A market analysis is one of the most important elements in the promotion of a business strategy and assesses the prospects as a whole.
This process covers the learning of consumer demand, competition, opportunities and threats present in your chosen field of activity, taking into account economic, cultural, political, geographical and other external factors. Knowing how to do a market analysis, you can understand how to build and grow your business, attract investments and minimize risks.
What is a market analysis?
A market analysis is an important element for any company but is especially needed when you launch a new product or service on the market.
You can do it in completely different ways:
- Someone just looks at competitors’ websites and uses their bells and whistles.
- Others look for reports in the public domain and analyze them.
- Others conduct a comprehensive analysis of competitors regularly. If you are one of them, congratulations!
Every other manager speaks about the analysis of the competitive landscape, but only one in every ten does it.
A comparative market analysis is the process of the acquisition of knowledge the following:
- Who are your potential clients?
- What are their buying and shopping manners?
- How many of them are there?
- How much will they pay?
- Who is my competition?
- What have their challenges and successes been?
We live in a closed market environment and observe how our competitors are developing, what they use to retain customers, and how it affects us and our successful future.
Therefore, it’s important to understand:
- Who is your rival in the fight for the client?
- What strategy does your competitor use?
- What part of the market is your company?
- What part of the market are your competitors?
- What is their unique selling proposition?
- Which way is better to go to earn more money?

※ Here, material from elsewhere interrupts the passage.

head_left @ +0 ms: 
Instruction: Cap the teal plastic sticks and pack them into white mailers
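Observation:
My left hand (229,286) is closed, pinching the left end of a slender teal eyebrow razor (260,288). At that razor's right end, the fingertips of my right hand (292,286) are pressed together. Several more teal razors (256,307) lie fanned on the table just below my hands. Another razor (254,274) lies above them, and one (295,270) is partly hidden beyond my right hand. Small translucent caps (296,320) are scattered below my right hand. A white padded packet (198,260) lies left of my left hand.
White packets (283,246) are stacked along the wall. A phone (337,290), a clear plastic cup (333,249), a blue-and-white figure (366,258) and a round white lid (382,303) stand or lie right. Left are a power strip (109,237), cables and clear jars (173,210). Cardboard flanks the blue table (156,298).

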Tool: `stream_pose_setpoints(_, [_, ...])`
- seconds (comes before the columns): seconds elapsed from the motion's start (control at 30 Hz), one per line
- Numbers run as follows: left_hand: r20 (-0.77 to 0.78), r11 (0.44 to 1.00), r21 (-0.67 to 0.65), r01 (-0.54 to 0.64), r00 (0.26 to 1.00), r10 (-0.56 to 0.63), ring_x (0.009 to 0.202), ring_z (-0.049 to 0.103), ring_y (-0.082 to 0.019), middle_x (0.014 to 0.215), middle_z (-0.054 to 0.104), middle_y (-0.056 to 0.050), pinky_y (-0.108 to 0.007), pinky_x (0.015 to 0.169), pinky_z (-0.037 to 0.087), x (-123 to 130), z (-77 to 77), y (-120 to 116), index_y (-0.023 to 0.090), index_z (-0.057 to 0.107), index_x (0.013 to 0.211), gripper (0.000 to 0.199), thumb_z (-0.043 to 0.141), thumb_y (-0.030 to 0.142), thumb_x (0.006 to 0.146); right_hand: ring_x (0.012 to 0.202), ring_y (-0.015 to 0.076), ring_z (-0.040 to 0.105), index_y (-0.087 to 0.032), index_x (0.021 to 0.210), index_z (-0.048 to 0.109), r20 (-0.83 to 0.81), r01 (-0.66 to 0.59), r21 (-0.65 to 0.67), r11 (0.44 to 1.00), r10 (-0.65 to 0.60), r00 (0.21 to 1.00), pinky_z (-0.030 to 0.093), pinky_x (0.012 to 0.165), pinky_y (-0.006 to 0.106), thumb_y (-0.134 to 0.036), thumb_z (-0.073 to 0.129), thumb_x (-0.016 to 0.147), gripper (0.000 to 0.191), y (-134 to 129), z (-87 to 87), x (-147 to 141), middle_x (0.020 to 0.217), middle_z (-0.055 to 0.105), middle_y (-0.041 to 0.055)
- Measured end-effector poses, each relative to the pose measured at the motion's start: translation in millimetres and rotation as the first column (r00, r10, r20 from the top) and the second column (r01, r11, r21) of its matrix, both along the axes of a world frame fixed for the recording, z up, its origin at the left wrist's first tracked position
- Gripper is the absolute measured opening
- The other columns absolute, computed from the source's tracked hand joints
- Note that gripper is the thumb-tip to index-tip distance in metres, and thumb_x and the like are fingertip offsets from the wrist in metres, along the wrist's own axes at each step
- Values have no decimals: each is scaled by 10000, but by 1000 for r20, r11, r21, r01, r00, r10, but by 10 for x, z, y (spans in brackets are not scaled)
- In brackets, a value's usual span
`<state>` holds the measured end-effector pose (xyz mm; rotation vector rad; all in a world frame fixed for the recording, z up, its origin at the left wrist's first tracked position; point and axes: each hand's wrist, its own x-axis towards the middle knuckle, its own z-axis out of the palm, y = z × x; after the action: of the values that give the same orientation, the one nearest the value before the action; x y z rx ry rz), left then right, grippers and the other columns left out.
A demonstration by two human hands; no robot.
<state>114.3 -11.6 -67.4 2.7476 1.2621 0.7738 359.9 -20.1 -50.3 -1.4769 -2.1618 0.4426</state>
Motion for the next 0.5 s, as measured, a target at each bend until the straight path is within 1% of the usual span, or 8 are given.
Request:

Given the foregoing, a comparative analysis allows you to make more money and keep your niche on the market.
How to do a comparative market analysis?
So, the first thing you will do: explore the market, which is in the zone of your interests, and describe each of its components.
- Who is your client?
- What does he do to meet the needs?
- What alternatives does your client have?
The first step is to learn as much as possible about the potential customer. You can turn to market research. It is important to find out in what places he happens, what the size of his income is, what kind of people he contacts, what technologies he uses and what information source he trusts. When you understand who your customer is, you can evaluate the audience.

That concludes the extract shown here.